Dataset excerpts:
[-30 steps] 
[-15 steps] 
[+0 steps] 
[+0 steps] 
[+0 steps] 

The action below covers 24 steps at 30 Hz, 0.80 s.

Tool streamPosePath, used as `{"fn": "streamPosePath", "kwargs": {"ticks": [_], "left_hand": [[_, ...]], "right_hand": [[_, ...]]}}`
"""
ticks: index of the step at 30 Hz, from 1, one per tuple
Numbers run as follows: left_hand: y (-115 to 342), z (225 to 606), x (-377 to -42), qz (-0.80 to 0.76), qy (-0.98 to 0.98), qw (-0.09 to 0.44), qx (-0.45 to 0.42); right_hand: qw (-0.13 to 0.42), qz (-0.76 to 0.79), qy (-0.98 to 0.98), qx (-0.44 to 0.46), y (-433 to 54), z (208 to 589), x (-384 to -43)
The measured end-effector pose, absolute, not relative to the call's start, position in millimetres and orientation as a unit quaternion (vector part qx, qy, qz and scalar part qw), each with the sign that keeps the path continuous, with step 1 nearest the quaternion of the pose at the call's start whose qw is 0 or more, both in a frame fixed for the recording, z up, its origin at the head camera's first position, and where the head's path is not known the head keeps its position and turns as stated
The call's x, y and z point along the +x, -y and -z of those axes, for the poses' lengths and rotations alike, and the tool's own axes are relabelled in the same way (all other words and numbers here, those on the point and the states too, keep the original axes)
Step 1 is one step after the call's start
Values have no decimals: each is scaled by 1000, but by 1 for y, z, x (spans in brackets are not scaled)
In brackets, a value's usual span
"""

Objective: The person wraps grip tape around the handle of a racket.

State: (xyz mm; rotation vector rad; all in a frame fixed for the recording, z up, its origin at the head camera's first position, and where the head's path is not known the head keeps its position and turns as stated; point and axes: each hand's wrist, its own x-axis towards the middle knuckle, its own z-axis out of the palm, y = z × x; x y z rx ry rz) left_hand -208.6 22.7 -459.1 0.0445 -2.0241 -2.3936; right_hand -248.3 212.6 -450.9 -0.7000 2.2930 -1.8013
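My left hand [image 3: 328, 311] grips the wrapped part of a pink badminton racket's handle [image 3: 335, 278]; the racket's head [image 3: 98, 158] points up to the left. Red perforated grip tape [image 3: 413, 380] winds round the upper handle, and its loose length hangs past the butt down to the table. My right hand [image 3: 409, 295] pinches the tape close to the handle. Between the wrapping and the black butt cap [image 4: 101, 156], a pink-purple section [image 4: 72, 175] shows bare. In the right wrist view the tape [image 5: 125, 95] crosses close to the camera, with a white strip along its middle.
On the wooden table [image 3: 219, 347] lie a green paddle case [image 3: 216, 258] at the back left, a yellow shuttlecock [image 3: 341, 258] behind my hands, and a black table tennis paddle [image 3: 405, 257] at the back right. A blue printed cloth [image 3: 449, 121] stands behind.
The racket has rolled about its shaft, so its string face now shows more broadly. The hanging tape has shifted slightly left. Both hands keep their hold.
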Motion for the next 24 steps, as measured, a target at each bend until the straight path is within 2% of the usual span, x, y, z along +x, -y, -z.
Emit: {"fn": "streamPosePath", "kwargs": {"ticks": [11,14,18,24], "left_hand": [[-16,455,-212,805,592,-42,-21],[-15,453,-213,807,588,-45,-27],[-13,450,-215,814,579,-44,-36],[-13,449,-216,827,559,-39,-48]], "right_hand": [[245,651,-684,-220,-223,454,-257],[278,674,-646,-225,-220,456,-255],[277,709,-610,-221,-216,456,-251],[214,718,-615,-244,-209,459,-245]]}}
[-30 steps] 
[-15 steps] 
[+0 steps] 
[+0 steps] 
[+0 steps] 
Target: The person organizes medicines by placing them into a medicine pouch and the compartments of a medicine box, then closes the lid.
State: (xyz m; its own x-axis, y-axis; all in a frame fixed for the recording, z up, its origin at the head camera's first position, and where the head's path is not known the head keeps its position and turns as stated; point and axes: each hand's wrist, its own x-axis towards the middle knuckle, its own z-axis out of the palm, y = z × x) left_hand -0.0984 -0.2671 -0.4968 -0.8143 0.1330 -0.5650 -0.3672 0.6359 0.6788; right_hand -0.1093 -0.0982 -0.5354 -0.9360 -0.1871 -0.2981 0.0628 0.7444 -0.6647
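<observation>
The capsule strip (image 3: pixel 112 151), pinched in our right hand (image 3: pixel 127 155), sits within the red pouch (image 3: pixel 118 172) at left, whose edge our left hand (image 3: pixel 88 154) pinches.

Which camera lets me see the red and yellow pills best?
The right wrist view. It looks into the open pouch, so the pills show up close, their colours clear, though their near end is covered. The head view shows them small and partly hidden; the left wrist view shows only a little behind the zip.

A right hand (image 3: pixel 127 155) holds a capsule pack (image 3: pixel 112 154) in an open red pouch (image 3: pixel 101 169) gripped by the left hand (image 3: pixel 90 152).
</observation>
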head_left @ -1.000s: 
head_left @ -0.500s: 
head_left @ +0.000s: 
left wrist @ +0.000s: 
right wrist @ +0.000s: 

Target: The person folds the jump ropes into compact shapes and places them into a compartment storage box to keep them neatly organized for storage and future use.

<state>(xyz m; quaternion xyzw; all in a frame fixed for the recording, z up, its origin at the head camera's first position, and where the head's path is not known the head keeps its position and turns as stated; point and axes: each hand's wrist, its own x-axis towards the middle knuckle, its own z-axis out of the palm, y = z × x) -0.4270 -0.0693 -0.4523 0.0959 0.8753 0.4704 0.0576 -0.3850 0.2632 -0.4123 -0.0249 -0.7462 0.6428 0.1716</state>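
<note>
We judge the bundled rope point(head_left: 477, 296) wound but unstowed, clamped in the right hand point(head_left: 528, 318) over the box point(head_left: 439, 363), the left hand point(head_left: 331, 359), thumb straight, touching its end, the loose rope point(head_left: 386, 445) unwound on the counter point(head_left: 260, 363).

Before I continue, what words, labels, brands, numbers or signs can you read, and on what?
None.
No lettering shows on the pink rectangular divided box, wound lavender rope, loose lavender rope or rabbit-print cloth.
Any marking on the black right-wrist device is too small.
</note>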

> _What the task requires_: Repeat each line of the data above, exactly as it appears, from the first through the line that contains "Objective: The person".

> _Task output_:
[-30 steps] 
[-15 steps] 
[+0 steps] 
[+0 steps] 
[+0 steps] 

The action below covers 24 steps at 30 Hz, 0.80 s.

Tool streamPosePath, used as `{"fn": "streamPosePath", "kwargs": {"ticks": [_], "left_hand": [[_, ...]], "right_hand": [[_, ...]]}}`
"""
ticks: index of the step at 30 Hz, from 1, one per tuple
Numbers run as follows: left_hand: y (-115 to 342), z (225 to 606), x (-377 to -42), qz (-0.80 to 0.76), qy (-0.98 to 0.98), qw (-0.09 to 0.44), qx (-0.45 to 0.42); right_hand: qw (-0.13 to 0.42), qz (-0.76 to 0.79), qy (-0.98 to 0.98), qx (-0.44 to 0.46), y (-433 to 54), z (208 to 589), x (-384 to -43)
The measured end-effector pose, absolute, not relative to the call's start, position in millimetres and orientation as a unit quaternion (vector part qx, qy, qz and scalar part qw), each with the sign that keeps the path continuous, with step 1 nearest the quaternion of the pose at the call's start whose qw is 0 or more, both in a frame fixed for the recording, z up, its origin at the head camera's first position, and where the head's path is not known the head keeps its position and turns as stated
The call's x, y and z point along the +x, -y and -z of those axes, for the poses' lengths and rotations alike, and the tool's own axes are relabelled in the same way (all other words and numbers here, those on the point and the states too, keep the original axes)
Step 1 is one step after the call's start
Values have no decimals: each is scaled by 1000, but by 1 for y, z, x (spans in brackets are not scaled)
In brackets, a value's usual span
"""

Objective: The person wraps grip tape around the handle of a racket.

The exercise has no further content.